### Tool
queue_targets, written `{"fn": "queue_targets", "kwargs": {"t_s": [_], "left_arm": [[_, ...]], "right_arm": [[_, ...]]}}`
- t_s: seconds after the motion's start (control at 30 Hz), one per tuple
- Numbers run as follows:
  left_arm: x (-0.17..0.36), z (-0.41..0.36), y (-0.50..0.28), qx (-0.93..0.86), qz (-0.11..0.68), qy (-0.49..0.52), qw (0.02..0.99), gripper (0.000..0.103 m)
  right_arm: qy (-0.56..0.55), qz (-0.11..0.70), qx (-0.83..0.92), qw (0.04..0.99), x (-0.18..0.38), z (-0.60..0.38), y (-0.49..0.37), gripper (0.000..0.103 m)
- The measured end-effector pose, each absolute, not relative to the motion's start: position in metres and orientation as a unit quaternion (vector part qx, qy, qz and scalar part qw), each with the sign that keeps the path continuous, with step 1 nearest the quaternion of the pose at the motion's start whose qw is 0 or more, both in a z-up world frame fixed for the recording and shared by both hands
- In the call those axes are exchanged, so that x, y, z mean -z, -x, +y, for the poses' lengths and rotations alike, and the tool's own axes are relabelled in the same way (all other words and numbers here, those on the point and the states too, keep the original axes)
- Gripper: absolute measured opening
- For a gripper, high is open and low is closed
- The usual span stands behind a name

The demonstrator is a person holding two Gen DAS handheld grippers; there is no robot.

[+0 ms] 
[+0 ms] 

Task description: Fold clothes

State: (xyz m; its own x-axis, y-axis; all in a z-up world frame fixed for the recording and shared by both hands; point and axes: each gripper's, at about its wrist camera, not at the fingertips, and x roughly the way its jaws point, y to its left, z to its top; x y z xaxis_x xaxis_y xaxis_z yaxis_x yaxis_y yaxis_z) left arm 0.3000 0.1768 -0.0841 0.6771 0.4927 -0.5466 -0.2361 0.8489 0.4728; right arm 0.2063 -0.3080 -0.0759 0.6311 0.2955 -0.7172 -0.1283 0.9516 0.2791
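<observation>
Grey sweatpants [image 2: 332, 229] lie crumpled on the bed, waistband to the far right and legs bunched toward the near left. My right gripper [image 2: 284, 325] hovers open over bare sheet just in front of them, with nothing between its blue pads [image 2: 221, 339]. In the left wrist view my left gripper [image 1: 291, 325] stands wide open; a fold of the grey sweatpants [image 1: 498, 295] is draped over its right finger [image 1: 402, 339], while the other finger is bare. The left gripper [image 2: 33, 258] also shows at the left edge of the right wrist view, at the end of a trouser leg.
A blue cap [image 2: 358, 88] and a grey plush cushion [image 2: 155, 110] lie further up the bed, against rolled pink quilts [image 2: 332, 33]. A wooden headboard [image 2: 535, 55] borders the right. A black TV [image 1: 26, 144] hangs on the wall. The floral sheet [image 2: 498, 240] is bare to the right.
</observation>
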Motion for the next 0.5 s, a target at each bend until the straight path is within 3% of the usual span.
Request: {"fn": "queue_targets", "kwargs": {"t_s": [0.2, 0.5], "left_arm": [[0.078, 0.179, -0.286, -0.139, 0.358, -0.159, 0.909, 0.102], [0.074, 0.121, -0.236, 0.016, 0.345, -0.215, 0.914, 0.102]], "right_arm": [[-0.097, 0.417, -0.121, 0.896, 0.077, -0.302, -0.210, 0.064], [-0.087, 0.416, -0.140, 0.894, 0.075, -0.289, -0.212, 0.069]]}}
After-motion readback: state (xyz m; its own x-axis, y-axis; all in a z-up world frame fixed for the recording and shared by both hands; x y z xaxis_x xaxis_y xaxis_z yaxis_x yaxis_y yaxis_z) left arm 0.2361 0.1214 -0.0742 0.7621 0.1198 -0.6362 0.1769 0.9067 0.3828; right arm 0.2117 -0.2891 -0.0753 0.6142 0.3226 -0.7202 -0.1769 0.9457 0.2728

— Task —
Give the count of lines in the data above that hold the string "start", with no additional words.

— Answer space —
2